Never let it be said that Common Core (CC) entirely lacks educational value.

By exercising even a little of the critical thinking the pushers of these national standards claim to want mandated in all classrooms, consumers can learn a big, valuable lesson about polling that seeks to shape public opinion rather than honestly gauge it.

The one constant in the spate of polls being taken as CC heats up as a political issue is that a sizable portion of the population still knows little or nothing about how these curricular guidelines were developed or what they do. To some prominent pollsters, the knowledge gap is an opening to feed respondents an entirely positive portrayal and then ask them leading questions likely to elicit pro-CC responses.

A recent example was a Wall Street Journal/NBC News poll done June 11–15, purporting to find support exceeds opposition to Common Core by almost a 2–1 margin. But first, the pollsters found almost half their participants said they had seen, read, or heard zilch about the national standards. So then WSJ/NBC “educated” them with the following description:

“The Common Core standards are a new set of education standards for English and math that have been set to internationally competitive levels and would be used in every state for students in grades K through 12.”

That is a grossly misleading description. It utterly ignores serious scholarly findings about weaknesses of the math and English standards and their lack of comparability to the best in the world. Furthermore, it fails to acknowledge heavy Obama administration pressure to get states signed up, or the growing number of states now bailing on CC testing and CC itself.

In a June 18 Cato at Liberty blogpost, Cato Institute education analyst Neil McCluskey likened the WSJ/NBC approach to failing to tell people that pufferfish are poisonous, then telling them “pufferfish are delicious and nutritious,” then finally asking, “would you like to eat some pufferfish?”

The first week of May, a survey by Republican pollster John McLaughlin used similar pufferfishy questioning to convert an almost equal split of opinion on CC (35 percent approval, 33 percent disapproval, 32 percent don’t know) to a whopping two-thirds level of support, by feeding respondents what it called a “simple, neutral” description. Again, it was anything but objective. It was CC puffery.

The political takeaway from McLaughlin was that Republicans should beware of opposing Common Core, because national standards will have a big upside with swing voters in the general election. Scribes from the Thomas B. Fordham Institute, a nominally conservative think tank, then sought to drive home that point with commentary warning Republican candidates that criticizing Common Core is a losing issue.

It would have been reasonable for media reporting on all this to have noted the McLaughlin Poll was commissioned by the Collaborative for Student Success, recipient of heavy funding from the Bill & Melinda Gates Foundation, which has spent hundreds of millions of dollars both creating Common Core and now purchasing support for it.
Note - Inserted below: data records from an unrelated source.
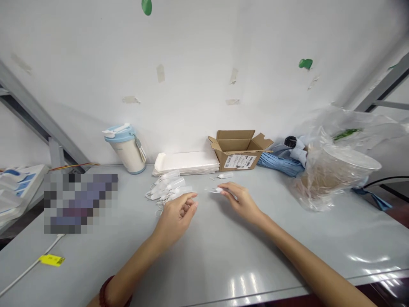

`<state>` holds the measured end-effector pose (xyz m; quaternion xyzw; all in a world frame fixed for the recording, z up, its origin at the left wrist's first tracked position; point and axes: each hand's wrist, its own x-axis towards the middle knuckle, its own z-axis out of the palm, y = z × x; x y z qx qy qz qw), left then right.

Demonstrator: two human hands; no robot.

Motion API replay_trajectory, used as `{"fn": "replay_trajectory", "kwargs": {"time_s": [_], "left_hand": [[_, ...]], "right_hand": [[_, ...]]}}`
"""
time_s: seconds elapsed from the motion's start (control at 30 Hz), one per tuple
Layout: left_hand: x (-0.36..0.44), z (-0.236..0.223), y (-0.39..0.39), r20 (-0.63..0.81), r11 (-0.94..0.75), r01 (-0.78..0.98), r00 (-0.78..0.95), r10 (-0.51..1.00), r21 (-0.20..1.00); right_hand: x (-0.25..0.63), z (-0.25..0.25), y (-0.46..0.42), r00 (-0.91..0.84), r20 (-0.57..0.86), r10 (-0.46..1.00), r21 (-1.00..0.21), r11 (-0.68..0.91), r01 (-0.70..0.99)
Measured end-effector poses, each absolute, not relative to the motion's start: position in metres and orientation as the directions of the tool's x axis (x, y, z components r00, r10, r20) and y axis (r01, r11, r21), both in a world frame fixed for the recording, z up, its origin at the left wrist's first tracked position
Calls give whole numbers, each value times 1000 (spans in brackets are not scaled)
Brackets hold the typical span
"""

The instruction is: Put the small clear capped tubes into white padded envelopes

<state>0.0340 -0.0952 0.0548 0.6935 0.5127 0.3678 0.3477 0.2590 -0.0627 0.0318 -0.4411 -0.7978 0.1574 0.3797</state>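
One small white-and-clear plastic piece [218, 189] was pinched between the thumb and fingertips of the right hand [241, 202], with what seemed a thin pale loop trailing leftward, though blur hid its detail. That grip looked shallow, so a slick surface could have let the piece slip. Just beyond those fingers lay a single translucent tube [226, 175]; a forward sweep might have knocked it.

The left hand [175, 215] had loosely bent fingers; whether they enclosed anything, I could not tell. Right behind it sat a heap of translucent white plastic tubes with thin loops [174, 184], and one loop could have snagged on a finger or neighbour, dragging several along. Farther beyond both hands stood a low stack of flat white packets [194, 162] and an open brown cardboard box [241, 162], whose raised flaps might have caught a sleeve-free wrist reaching over.
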Motion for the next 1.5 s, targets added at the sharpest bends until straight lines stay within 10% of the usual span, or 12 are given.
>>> {"fn": "replay_trajectory", "kwargs": {"time_s": [0.57,1.5], "left_hand": [[38,58,-96,-89,-2,288,300,950,958],[33,58,-95,-122,49,188,401,908,981]], "right_hand": [[236,48,-93,-366,144,920,-932,250,262],[234,48,-99,-369,116,922,-944,218,247]]}}
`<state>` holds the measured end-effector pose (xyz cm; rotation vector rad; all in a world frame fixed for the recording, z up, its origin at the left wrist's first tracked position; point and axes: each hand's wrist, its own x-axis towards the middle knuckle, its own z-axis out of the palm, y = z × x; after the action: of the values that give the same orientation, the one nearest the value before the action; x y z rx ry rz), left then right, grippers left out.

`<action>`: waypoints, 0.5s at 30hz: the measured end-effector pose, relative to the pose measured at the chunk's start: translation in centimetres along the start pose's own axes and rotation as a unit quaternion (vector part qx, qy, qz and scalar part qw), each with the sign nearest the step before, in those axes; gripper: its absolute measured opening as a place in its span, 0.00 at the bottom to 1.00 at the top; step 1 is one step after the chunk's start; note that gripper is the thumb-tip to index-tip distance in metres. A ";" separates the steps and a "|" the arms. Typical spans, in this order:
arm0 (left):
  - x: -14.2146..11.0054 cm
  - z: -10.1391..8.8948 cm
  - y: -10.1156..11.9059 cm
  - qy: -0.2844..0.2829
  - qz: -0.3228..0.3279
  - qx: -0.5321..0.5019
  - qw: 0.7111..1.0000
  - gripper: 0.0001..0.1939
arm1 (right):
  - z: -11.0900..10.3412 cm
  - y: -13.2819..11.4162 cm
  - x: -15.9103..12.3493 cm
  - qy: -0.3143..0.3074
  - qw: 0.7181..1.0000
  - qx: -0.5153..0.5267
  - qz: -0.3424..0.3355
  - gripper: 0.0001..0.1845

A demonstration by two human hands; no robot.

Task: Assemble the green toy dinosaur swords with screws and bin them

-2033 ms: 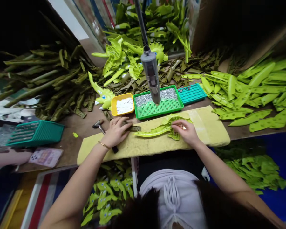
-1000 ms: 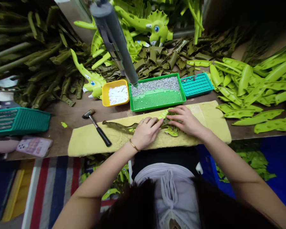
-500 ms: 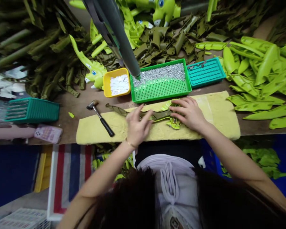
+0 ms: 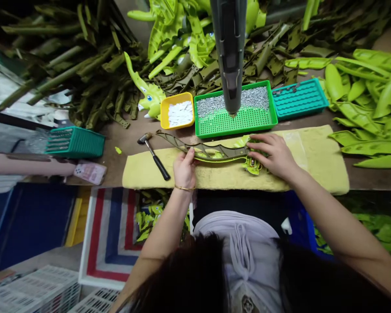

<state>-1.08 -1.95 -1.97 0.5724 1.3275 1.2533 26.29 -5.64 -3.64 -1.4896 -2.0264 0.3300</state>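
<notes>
A long, curved olive-green plastic toy part point(image 4: 211, 151), with a bright green edge, lies across the folded yellow cloth point(image 4: 215, 178). My left hand point(image 4: 185, 170) is closed on it left of its middle, thumb on top. My right hand point(image 4: 273, 156) has its fingers curled over the right end, where a lime-green piece point(image 4: 253, 166) with small inner parts sticks out below. The fingertips partly hide that end. A hammer point(image 4: 154, 157) with a black handle rests at the cloth's left end, its head on the table.
A screwdriver-like power tool point(image 4: 232, 65) hangs over a green basket point(image 4: 208, 129) of small metal screws. Beside it stand a yellow tub point(image 4: 164, 124) of white pieces and a teal tray point(image 4: 299, 104). Lime-green shells point(image 4: 355, 91) pile up right, olive parts point(image 4: 52, 56) left.
My left hand has gone from hovering with spread fingers to gripping the olive-green part. My right hand stays at its right end. The hanging tool has swung right, and the whole view has shifted.
</notes>
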 end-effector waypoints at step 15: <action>-7.2 5.5 -3.8 -0.240 0.104 0.215 0.941 0.12 | -1.6 -2.2 -0.2 0.006 1.000 -0.017 0.004 0.18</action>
<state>6.86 -7.82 -1.23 1.2714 1.1369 0.8997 25.54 -6.81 -1.26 -1.5185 -2.0261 0.2902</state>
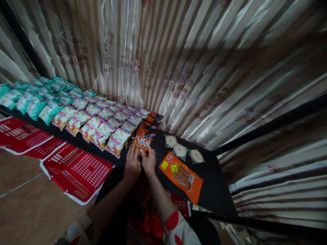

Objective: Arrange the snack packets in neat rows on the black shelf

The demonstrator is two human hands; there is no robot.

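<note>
Both of my hands meet at an orange snack bag (142,141) near the front edge of the black shelf (160,146). Fingers of my left hand (132,161) press on the bag's lower left side. My right hand (148,160) grips its lower right corner, thumb on top. Behind this bag, more orange and black snack bags (150,124) run back in a row towards the curtain. Close on the left lie rows of white snack bags (118,141) with red and blue striped edges.
Teal snack bags (51,110) fill the shelf's far left. To the right lie three round white packets (180,151) and a large flat orange packet (182,175). Red plastic baskets (79,170) stand below the shelf. A pleated curtain (178,68) hangs behind; a dark bar (270,124) borders the right.
</note>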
And Fordham also does PR for the Gates people.

Someone might ask Oklahoma state school superintendent Janet Barresi how much being a red-hot supporter of Common Core in a deep-red state helped her. Despite reportedly putting more than $1 million of her own money into her campaign, she lost in a landslide to CC opponent Joy Hofmeister in the June 24 GOP primary. In fact, Barresi finished third with just 21 percent support.

Here and there, some polls are beginning to reflect the growing anger of citizens over undemocratically imposed nationalized standards they like less the more they find out about them. A little-noted University of Connecticut poll conducted the last week of April found just that: Opposition was highest among people who said they were most highly informed about CC.
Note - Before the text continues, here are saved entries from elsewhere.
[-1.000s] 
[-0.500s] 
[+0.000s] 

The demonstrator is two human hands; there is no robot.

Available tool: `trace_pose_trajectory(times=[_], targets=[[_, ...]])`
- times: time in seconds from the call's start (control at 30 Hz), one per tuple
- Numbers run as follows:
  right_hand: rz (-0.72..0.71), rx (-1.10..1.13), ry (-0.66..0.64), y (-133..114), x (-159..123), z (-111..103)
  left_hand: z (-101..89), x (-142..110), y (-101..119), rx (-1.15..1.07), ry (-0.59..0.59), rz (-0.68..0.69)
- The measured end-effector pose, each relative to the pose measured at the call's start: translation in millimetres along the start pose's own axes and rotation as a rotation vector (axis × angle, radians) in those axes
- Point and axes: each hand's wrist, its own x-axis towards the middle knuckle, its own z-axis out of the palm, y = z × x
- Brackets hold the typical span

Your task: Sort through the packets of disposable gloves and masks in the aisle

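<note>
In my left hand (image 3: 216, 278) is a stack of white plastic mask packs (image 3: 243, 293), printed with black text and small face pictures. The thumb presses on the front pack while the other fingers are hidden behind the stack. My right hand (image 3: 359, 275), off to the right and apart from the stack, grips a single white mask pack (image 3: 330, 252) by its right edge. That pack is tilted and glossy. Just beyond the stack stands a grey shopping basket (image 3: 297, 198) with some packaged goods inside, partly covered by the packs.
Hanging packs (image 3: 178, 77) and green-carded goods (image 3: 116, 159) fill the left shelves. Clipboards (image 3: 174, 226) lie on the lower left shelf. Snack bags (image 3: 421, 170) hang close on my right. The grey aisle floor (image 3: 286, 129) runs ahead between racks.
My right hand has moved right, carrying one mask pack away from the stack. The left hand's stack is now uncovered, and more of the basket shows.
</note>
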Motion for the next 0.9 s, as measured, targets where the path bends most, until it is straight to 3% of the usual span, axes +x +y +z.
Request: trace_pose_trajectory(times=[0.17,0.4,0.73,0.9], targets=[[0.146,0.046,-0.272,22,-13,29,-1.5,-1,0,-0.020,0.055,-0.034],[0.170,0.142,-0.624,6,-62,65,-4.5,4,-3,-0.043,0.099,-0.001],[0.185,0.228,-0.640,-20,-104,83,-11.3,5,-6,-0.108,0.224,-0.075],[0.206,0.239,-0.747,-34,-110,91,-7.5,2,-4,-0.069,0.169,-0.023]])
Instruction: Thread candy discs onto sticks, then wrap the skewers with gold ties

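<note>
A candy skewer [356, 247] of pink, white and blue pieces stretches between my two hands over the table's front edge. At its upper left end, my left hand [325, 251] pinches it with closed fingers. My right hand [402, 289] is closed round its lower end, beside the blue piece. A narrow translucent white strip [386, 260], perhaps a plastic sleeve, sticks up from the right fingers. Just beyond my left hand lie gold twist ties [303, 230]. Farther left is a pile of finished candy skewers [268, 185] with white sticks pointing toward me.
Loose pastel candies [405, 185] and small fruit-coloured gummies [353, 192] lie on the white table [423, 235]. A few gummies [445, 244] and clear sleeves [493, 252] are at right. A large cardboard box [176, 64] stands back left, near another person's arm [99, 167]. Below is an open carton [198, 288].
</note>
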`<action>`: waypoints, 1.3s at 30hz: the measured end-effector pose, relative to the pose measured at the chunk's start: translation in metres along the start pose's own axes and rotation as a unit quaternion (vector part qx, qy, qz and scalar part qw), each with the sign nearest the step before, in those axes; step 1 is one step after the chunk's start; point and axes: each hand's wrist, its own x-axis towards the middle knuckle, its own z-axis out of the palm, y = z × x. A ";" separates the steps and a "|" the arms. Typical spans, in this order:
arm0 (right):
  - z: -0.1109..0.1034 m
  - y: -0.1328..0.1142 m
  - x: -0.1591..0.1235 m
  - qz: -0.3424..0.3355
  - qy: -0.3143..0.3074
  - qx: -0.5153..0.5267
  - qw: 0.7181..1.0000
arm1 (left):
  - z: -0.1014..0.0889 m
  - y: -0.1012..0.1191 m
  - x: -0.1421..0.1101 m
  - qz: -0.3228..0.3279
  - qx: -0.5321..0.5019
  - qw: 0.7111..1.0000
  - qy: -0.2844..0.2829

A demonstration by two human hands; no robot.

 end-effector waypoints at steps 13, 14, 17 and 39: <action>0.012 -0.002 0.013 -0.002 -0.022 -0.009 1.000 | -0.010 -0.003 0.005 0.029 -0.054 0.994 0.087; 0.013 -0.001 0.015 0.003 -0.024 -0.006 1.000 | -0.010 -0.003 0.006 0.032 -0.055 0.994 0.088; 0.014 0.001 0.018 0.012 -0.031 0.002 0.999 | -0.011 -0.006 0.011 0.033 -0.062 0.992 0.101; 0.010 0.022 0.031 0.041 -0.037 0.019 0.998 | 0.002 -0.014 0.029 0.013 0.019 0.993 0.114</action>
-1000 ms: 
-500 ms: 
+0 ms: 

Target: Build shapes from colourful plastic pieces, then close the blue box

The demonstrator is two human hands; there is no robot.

Now, one of the polling heavyweights, Rasmussen Reports, has done a straightforward survey (June 21–22), using no leading or trick questions, and finds support for Common Core plummeting among parents with school-age children. Only 34 percent of those parents favor schools nationwide having to meet the so-called Common Core State Standards, a drop of 18 percentage points since a Rasmussen survey last November.

Citizens should closely scrutinize all public-opinion surveys for embedded bias. A critical assessment of the accumulating data indicates a growing proportion of parents who have brought themselves up to speed independently on Common Core—as opposed to being pollster-led—oppose this top-down imposition of shoddy, one-size-fits-all standards and subjective testing on their children.